Task objective: Retype every record exactly as it appears.

Material provided:
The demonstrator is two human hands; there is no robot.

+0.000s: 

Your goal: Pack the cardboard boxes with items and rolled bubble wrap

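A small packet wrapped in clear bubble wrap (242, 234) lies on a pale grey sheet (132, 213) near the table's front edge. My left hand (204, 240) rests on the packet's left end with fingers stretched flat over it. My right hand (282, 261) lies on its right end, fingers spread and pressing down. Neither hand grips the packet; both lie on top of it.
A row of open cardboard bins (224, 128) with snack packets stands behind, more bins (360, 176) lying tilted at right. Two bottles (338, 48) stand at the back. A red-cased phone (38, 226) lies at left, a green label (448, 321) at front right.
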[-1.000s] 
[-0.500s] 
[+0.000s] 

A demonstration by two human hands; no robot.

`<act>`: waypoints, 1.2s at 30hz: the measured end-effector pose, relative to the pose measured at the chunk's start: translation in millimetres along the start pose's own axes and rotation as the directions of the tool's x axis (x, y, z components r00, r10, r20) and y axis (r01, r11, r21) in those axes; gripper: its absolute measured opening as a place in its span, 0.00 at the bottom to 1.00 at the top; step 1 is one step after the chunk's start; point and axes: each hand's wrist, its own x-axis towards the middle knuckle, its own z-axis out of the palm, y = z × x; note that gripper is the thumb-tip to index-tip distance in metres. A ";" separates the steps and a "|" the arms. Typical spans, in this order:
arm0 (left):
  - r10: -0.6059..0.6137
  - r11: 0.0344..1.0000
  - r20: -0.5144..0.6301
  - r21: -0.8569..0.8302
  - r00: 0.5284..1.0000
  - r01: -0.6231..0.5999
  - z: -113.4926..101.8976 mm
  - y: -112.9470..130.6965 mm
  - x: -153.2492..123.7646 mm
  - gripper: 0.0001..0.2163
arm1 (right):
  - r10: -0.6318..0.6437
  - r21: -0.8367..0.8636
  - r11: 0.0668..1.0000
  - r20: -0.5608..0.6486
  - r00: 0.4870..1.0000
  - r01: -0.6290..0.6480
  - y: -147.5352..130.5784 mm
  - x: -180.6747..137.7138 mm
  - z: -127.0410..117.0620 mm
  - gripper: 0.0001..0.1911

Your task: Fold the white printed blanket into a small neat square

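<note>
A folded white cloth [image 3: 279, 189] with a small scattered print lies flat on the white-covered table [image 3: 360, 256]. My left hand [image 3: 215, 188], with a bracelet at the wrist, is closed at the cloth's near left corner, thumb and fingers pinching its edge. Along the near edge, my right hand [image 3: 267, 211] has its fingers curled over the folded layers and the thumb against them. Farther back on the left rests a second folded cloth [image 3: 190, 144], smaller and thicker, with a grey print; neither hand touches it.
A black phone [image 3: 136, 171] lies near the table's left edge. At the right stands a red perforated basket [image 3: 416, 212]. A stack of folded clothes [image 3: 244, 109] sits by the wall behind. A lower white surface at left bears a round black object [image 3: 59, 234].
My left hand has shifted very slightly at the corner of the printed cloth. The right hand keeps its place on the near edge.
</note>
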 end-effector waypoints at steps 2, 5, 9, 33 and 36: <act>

Response area:
The demonstrator is two human hands; there is no robot.

+0.000s: 

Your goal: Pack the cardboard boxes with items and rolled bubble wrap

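A small packet wrapped in clear bubble wrap (242, 234) lies on a pale grey sheet (132, 213) near the table's front edge. My left hand (204, 240) rests on the packet's left end with fingers stretched flat over it. My right hand (282, 261) lies on its right end, fingers spread and pressing down. Neither hand grips the packet; both lie on top of it.
A row of open cardboard bins (224, 128) with snack packets stands behind, more bins (360, 176) lying tilted at right. Two bottles (338, 48) stand at the back. A red-cased phone (38, 226) lies at left, a green label (448, 321) at front right.
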[-1.000s] 
[-0.500s] 
[+0.000s] 

A demonstration by two human hands; no robot.

`<act>`: waypoints, 1.2s at 30hz: the measured end-effector pose, relative to the pose measured at the chunk's start: translation in millimetres along the start pose's own axes and rotation as the directions of the tool's x axis (x, y, z components r00, r10, r20) and y axis (r01, r11, r21) in those axes; gripper: its absolute measured opening as a place in its span, 0.00 at the bottom to 1.00 at the top; step 1 is one step after the chunk's start; point and axes: each hand's wrist, its own x-axis towards the middle knuckle, its own z-axis out of the palm, y = z × x; note that gripper is the thumb-tip to index-tip distance in metres. A ";" separates the steps and a "|" the arms. Typical spans, in this order:
arm0 (left):
  - r10: -0.6059..0.6137
  - r11: 0.0344..1.0000
  - r20: -0.5144..0.6301
  - r21: -0.8569..0.8302
  - r00: 0.5284..1.0000
  - r01: -0.6231..0.5999
  - z: -113.4926..101.8976 mm
  - y: -112.9470..130.6965 mm
  - x: -153.2492..123.7646 mm
  - gripper: 0.0001..0.2163
arm1 (right):
  - r10: -0.6318..0.6437
  - r21: -0.8367..0.8636
  - r11: 0.0668..1.0000
  - r20: -0.5608..0.6486
  - r00: 0.4870..1.0000
  - r01: -0.6290..0.6480
  - y: -147.5352..130.5784 mm
  - x: -180.6747..137.7138 mm
  - z: -127.0410..117.0620 mm
  - gripper: 0.0001..0.1911

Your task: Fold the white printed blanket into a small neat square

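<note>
A folded white cloth [image 3: 279, 189] with a small scattered print lies flat on the white-covered table [image 3: 360, 256]. My left hand [image 3: 215, 188], with a bracelet at the wrist, is closed at the cloth's near left corner, thumb and fingers pinching its edge. Along the near edge, my right hand [image 3: 267, 211] has its fingers curled over the folded layers and the thumb against them. Farther back on the left rests a second folded cloth [image 3: 190, 144], smaller and thicker, with a grey print; neither hand touches it.
A black phone [image 3: 136, 171] lies near the table's left edge. At the right stands a red perforated basket [image 3: 416, 212]. A stack of folded clothes [image 3: 244, 109] sits by the wall behind. A lower white surface at left bears a round black object [image 3: 59, 234].
My left hand has shifted very slightly at the corner of the printed cloth. The right hand keeps its place on the near edge.
</note>
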 end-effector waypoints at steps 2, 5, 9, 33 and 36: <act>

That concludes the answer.